UK companies are shifting their stock market listings to the US due to a larger, deeper market, higher valuations, and the prospect of a government willing to spend hundreds of billions of dollars on infrastructure. The lack of interest from UK-based investors in their home market, particularly pension funds, is cited as a major reason for the exodus. The article also highlights the difficulties faced by the London's stock market in attracting and retaining companies, despite the British government's attempts to lure businesses away from rival exchanges.
Alderley Park-based Redx Pharma and (AIM: REDX) has acquired US-based Jounce Therapeutics, Inc. (Nasdaq: JNCE) The companies have announced a recommended business combination via an all-share merger transaction. Redx focuses on small molecules for the treatment of cancer and fibrotic diseases and the emerging area of cancer-associated fibrosis whereas Jounce specialises in cancer immunotherapy. The group will have a strong clinical pipeline and expertise in the discovery and development of highly selective therapeutics for the treatment of cancer and fibrotic disease. The highest priority will be the development of RXC007, RedX’s lead candidate, a next-generation selective ROCK2 inhibitor, currently in Phase 2a study in idiopathic pulmonary fibrosis. The combined group, called Redx Inc., will be listed on Nasdaq and led by Redx CEO Lisa Anson. The transaction is expected to complete in Q2 2023, subject to approval from Redx and Jounce shareholders and regulatory approvals. Redx Shareholders are expected to own approximately 63% and Jounce shareholders approximately 37% of the share capital of the combined group.
The UK government plans to increase the revenue clawback rate paid by pharmaceutical companies on the Statutory Scheme for Branded Medicines from 24.4% to 27.5%, despite warnings from the Association of the British Pharmaceutical Industry (ABPI) and other pharmaceutical companies. The ABPI has cautioned that the proposed rate rise would send the worst possible signal to global investors and boardrooms at a time when UK life sciences are already facing significant challenges. The UK government has released its own report explaining why it wants to raise the rates to 27.5% this year. The changes will limit the growth of medicine sales to 1.1%, and the NHS will save between £17 million and £19 million by 2023.
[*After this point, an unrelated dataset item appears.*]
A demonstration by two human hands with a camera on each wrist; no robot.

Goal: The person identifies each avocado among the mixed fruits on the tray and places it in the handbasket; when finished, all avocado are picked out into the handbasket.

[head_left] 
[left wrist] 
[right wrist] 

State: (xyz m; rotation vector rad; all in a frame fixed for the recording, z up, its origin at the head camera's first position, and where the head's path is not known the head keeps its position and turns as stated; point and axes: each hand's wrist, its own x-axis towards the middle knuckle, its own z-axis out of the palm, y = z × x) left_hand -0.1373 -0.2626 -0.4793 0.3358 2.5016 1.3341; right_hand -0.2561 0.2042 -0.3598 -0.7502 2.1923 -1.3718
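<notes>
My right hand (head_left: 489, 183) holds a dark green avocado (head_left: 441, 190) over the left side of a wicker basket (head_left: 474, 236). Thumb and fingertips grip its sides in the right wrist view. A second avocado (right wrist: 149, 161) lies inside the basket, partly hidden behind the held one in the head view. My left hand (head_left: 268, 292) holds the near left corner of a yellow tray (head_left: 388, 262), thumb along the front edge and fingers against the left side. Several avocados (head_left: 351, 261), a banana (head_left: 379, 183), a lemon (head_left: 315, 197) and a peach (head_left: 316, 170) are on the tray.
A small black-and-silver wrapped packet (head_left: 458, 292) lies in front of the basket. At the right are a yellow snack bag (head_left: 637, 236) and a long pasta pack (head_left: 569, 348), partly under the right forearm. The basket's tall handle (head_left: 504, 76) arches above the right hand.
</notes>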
The Horizon Europe saga continues. UK scientists welcomed the prospect of the UK rejoining Horizon Europe, the EU's €96 billion science programme, as per the deal between the UK and the EU on post-Brexit trading rules for Northern Ireland. The UK has been excluded from EU research grants for over two years, which has damaged collaborative relationships with colleagues in member states and ended a crucial source of investment. Talks on re-entry are expected to take between six and nine months, during which new financial arrangements will be worked out, and the UK will decide which parts of Horizon Europe to participate in and to what extent. However, UK Prime Minister Rishi Sunak is hesitant about rejoining. Sunak is reportedly skeptical about the value of the program and the cost of British participation. The UK was expected to contribute £15 billion for the seven-year program, but three years have already passed, and the two sides must now agree on the amount that the UK will provide. Sunak's reluctance comes despite calls by UK scientists for Britain to re-enter Horizon, which they see as crucial for research, investment, and making the UK a "science superpower."